Désormais ,A. se fait réticente. Elle rechigne
quand on la pousse au prosélytisme en lui promettant une commission
de 15 %
sur chaque dépense effectuée par les nouvelles recrues.
Elle s'insurge quand on lui demande d'acheter 10 exemplaires de «
La Dianétique » (l.290
francs) et de les revendre sans profit. Les scientologues l'accusent d'être
égoïste, de ne pas « vouloir sauver la planète
». Trop tard. C'est sa vie qu'A., cette fois, veut
sauver.
Dès lors, elle se renseigne, lit la presse « suppressive ». Et se souvient de l'existence d'une association qui, trois ans plus tôt, est intervenue dans une affaire de Témoins de Jéhovah. C'est l'ADFI, un organisme reconnu d'utilité publique et qui lutte contre les sectes. « Elle a eu un courage extraordinaire », assure Lydwine Ovigneur, présidente de l'ADFI lilloise et rédactrice en chef de « BULLES », le bulletin de liaison pour l'étude des sectes. Convaincue de s'être fait bluffer, A. décide donc d'attaquer. Avec un premier objectif : récupérer les 7.461 francs versés, d'avance, pour un nouveau cours. Comment ? En menaçant de « balancer » son histoire à la presse locale. Quelques jours après son ultimatum, un huissier sonne à sa porte. Pour lui remettre un chèque de 7.461 francs.

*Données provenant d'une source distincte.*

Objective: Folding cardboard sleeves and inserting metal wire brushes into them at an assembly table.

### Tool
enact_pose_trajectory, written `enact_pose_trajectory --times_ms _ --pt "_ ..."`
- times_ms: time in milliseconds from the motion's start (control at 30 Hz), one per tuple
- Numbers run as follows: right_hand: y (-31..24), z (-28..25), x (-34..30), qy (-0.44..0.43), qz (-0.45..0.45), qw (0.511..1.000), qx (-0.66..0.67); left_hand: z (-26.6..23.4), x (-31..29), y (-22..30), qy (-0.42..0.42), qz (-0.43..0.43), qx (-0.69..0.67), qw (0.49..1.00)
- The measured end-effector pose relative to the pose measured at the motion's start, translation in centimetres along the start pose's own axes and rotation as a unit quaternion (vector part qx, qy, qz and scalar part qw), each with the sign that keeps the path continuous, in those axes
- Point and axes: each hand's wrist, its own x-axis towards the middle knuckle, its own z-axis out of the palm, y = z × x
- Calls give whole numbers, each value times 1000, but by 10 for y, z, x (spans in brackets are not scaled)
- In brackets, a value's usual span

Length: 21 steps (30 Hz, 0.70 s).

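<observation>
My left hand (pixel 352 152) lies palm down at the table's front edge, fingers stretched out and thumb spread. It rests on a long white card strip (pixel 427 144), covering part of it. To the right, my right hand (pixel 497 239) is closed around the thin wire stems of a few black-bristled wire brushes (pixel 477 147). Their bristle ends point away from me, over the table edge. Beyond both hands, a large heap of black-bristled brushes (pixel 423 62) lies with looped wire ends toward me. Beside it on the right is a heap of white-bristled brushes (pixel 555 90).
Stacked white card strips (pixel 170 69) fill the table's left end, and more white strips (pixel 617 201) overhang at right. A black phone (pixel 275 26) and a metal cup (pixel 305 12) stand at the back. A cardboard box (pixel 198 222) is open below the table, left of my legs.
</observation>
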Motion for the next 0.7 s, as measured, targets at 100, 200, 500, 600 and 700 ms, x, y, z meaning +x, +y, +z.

Première victoire. Et volonté d'en remporter d'autres. Pourquoi pas le remboursement intégral ? Les circonstances s'y prêtent. Nous sommes en juillet 1990. A Lyon, plusieurs scientologues viennent d'être inculpés. La secte n'est pas au mieux. A. en profite. En jurant qu'elle aussi va porter plainte devant le tribunal de grande instance de Lille. Résultat : un chèque de 29.000 francs, qui lui arrive comme par miracle !
Irrémédiablement suppressive, A.. Mais gagnante. Enfin, presque: le 7 novembre, l'ADFI organisait à Lille la première réunion publique sur les méthodes de la Scientologie. Lydwine Ovigneur aurait bien aimé qu'Agnès soit là pour répondre aux « envoyés spéciaux » de la secte. Elle n'est pas venue. Parce qu'elle n'en a pas fini avec la Scientologie. Au « 61 », en effet, reste précieusement conservé un document. Celui sur lequel A. avait longuement confessé tous ses « overts ». Ses péchés.